The purpose of this notebook is to load and clean data from Amazon.com product reviews, ultimately this data will be incorporated into a study to determine how much reviews and/or ratings affect product sales. There are two large JSON files which contain JSON lines for each review,  and product. Both files are too large to simultaneously fit into memory so only a portion of the data will be loaded. Because Amazon product descriptions are often inconsistant among the various vendors, in addition to typical data cleaning tasks (dropping NA's, etc), I'll also run a short algorithm to determine if the datasets contain possible redundant products with only slightly different names (ie "Casio men's watch GT2HF2" fitness, vs. "Casio men's watch GT2HF2")

In [1]:
#First we need to load the various packages

import pandas as pd
import os
from fuzzywuzzy import fuzz
from fuzzywuzzy import process
from datetime import datetime
import gzip
import json
cDir=os.getcwd()
os.chdir(os.path.abspath('C:/Users/micha/Documents/Springboard/Unit_7-Data_Wrangling/Data'))
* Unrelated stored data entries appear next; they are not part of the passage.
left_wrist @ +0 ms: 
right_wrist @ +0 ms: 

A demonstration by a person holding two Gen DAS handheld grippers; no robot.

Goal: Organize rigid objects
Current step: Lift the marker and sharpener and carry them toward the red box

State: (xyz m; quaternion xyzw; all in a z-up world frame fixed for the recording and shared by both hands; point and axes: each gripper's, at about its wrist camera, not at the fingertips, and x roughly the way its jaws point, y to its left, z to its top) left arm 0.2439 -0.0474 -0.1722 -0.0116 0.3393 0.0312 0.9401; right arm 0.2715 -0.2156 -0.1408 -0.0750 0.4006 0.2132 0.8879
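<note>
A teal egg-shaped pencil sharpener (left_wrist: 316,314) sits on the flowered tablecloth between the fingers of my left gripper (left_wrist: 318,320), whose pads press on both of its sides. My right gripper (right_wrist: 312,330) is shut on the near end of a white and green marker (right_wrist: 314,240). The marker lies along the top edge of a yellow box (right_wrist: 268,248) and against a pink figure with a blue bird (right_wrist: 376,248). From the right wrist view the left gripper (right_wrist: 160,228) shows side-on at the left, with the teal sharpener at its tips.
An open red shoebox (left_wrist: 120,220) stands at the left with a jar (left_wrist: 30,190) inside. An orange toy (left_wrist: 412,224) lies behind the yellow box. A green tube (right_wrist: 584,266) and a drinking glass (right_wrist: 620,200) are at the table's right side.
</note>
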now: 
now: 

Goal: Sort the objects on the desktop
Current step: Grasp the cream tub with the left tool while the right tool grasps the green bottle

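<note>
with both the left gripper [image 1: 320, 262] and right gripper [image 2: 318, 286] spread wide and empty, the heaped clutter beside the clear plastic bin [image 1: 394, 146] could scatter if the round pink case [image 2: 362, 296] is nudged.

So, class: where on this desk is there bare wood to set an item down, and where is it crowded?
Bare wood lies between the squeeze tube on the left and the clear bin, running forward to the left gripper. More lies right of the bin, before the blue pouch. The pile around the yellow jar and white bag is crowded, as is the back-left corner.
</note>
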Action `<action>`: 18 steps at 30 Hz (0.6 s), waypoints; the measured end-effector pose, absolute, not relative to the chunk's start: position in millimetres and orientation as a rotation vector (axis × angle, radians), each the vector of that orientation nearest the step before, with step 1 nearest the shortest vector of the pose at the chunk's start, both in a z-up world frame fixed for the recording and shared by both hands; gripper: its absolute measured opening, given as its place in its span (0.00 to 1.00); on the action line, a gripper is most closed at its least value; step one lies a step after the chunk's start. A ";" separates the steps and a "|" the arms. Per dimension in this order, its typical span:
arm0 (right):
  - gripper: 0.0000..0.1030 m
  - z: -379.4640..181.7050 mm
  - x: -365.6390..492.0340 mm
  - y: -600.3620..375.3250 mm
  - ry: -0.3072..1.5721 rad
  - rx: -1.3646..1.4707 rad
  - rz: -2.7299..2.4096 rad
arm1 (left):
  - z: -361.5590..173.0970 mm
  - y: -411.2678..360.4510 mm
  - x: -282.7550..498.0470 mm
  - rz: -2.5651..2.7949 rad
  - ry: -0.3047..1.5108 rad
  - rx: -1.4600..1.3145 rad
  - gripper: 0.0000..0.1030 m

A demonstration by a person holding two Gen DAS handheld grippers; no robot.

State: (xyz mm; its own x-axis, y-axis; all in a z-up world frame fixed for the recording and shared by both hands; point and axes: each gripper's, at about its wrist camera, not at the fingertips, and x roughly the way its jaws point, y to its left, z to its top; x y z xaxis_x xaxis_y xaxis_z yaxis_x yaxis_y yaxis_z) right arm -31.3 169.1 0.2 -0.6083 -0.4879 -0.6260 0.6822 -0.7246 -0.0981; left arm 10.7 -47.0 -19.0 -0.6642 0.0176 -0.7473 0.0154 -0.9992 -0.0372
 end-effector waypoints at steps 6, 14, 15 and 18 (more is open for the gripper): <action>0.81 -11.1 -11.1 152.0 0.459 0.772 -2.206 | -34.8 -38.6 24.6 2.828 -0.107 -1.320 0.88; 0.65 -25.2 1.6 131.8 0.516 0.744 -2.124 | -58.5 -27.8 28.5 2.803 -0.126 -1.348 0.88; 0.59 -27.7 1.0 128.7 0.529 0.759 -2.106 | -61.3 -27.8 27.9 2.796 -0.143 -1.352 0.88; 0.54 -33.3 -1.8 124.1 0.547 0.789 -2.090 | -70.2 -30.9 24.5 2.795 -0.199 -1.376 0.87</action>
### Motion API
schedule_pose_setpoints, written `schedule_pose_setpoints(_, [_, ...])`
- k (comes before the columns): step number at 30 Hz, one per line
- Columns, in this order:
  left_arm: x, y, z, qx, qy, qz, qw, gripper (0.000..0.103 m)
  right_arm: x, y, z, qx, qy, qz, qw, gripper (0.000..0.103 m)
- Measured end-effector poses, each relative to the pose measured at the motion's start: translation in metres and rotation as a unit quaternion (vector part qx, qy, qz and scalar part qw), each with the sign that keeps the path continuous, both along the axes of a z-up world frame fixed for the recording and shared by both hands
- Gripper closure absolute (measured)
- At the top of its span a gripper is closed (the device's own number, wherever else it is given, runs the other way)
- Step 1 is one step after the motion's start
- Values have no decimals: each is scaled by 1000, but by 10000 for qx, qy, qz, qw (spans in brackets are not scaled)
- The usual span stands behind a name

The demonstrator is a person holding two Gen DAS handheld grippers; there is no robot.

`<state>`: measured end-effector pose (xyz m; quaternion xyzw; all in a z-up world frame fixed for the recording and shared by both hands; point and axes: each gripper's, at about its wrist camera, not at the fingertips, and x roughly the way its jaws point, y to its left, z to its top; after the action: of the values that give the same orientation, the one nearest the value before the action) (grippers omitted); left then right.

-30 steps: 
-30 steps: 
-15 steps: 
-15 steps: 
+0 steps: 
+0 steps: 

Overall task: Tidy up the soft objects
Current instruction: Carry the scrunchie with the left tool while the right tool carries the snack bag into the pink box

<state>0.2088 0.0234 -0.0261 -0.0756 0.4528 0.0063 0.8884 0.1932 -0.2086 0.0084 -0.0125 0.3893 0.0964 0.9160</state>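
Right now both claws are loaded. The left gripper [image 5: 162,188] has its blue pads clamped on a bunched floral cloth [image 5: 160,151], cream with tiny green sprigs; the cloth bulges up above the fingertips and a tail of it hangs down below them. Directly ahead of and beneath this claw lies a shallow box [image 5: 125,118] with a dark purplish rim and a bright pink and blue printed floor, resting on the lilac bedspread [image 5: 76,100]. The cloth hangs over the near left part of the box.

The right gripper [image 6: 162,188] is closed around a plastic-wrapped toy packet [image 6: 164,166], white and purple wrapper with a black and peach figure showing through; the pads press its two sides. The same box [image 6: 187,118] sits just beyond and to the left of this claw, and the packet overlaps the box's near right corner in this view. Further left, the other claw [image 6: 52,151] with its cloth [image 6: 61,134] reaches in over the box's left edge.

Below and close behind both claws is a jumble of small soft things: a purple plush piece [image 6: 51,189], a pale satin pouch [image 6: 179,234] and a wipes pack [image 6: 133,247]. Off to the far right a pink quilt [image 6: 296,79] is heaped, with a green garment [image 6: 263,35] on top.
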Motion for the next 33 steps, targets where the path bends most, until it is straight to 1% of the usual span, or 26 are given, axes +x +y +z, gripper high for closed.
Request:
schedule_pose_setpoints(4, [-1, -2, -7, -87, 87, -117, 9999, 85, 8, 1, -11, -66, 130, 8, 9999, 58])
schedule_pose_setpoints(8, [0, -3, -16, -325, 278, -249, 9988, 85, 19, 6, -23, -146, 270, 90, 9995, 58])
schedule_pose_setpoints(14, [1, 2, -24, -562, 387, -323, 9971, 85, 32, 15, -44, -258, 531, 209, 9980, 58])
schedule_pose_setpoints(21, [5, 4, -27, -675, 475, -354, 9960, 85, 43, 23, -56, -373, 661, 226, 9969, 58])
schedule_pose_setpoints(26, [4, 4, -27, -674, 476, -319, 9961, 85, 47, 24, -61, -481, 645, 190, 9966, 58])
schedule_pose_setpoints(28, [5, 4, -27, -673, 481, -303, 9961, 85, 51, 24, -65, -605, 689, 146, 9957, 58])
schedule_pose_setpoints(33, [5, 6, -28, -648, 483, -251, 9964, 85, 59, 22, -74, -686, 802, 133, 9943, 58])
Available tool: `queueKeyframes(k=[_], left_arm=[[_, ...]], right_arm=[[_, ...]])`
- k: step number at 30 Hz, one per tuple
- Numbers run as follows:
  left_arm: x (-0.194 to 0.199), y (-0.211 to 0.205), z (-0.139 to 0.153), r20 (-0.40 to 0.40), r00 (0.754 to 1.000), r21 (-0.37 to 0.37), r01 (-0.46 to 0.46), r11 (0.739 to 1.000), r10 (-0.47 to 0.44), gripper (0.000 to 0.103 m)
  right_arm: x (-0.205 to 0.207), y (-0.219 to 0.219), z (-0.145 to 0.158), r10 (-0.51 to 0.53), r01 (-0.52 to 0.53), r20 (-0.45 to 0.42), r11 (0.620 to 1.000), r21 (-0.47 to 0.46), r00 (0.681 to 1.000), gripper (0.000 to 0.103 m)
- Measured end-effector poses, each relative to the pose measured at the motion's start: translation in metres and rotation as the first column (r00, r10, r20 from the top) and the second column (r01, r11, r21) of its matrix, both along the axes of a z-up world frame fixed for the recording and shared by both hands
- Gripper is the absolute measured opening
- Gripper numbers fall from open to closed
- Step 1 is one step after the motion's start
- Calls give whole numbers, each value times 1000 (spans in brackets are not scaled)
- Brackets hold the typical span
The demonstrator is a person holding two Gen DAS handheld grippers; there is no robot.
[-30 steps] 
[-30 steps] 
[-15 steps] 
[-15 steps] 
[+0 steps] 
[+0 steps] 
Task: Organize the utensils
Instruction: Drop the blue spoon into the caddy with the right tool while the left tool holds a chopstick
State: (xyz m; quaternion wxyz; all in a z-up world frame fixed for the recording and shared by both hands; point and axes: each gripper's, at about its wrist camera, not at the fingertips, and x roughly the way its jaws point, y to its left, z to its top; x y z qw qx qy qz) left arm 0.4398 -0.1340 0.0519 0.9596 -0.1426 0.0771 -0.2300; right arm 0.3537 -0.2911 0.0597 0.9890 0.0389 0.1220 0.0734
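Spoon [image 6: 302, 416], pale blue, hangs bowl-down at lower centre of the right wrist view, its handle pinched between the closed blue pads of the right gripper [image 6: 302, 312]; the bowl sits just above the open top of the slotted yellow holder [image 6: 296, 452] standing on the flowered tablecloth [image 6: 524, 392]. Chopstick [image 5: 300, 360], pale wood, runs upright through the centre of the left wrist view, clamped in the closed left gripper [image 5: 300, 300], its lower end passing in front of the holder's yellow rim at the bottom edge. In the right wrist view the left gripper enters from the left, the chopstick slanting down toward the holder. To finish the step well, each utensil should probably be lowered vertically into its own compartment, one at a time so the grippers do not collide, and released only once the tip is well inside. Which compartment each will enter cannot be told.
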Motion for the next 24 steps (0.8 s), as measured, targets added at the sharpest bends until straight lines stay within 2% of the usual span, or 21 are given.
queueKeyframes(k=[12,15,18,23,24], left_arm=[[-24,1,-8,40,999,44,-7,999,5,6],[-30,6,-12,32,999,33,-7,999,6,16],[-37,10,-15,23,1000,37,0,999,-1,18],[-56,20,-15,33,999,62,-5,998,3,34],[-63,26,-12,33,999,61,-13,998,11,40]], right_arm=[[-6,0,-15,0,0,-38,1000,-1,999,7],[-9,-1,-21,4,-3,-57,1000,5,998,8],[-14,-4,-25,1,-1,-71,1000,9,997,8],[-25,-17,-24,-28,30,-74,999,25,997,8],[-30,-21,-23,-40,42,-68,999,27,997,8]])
Next I need to define a couple functions to read in the data. The first function "parse" will create a generator that will yield a JSON line from the .json.gz file. The second function will return a pandas data frame with numRow rows.

In [2]:
def parse(path):
  g = gzip.open(path, 'rb')
  for l in g:
    yield json.loads(l)

def getDF(path, numRow):
  i = 0
  df = {}
  if i <= numRow: 
      for d in parse(path):
        df[i] = d
        i += 1
  return pd.DataFrame.from_dict(df, orient='index')
    


In [3]:
reviewData = getDF('Home_and_Kitchen_5.json.gz', 10000)

Next I'll load the product data into a pandas dataframe. Because the JSON data file is so large, the loading process so this takes a while.

In [None]:
metaData = getDF('meta_Home_and_Kitchen.json.gz', 1000)

In [5]:
metaData.columns

Index(['category', 'tech1', 'description', 'fit', 'title', 'also_buy', 'image',
       'tech2', 'brand', 'feature', 'rank', 'also_view', 'main_cat',
       'similar_item', 'date', 'price', 'asin', 'details'],
      dtype='object')

I don't want to load the JSON data again (it takes about 90 minutes to run through the entire file), so I'll export the data to a csv for ease of loading in the future. 

In [7]:
metaData.to_csv('metaData.csv')
reviewData.to_csv('reviewData.csv')

In [4]:
def productComparison(productData):
    '''This function takes in a dataframe of Amazon data and returns a new data frame with consistent naming convention for 
    the products'''
    #I want to keep an eye on how long this funtion takes to run because I know it's going to be a little slow
    startTime = datetime.now()
    possibleMatch = []
    # Frist identify all the unique product IDs (product_parent) and unique product names (product_title)
    uniqueParent = productData['asin'].unique()
    uniqueTitle = productData['title'].unique()
    #iterate thorugh the unique product IDs to see if the associated product title matches any of the other unique titles. 
    for product in uniqueParent:
        #The titles will change as the data is refined
        #uniqueTitle = productData['product_title'].unique()
        #First get the title associated with a product ID
        try:
            prodComp = productData.loc[productData['asin'] == product, 'title'].unique()[0]
            #now iterate through the unique titles
            for compProd in uniqueTitle:
                #No need to make any changes to the dataframe if the product name is the exact same as the comparison string...
                if compProd != prodComp:
                    #determine both the set ratio and sort ratio
                    setRatio = fuzz.token_set_ratio(prodComp, compProd)
                    sortRatio = fuzz.token_sort_ratio(prodComp, compProd)
                    #If the set ratio and sort ratio both exceed some threshold, then we will update the name of the product in the dataframe
                    if setRatio > 90 and sortRatio > 90:
                        possibleMatch.append([prodComp, compProd, setRatio, sortRatio])
                        productData.loc[productData['title'] == compProd, 'title'] = prodComp
        except:
            #there will be times that all instances of a where a product title will no longer be in the dataframe (already been changed)
            continue
        #Reset the product IDs
        productData.loc[productData['title'] == prodComp, 'parent'] = product
    processTime = datetime.now()-startTime
    print(processTime)
    return productData, possibleMatch

In [8]:
df = pd.merge(reviewData, metaData, how = 'left', on='asin')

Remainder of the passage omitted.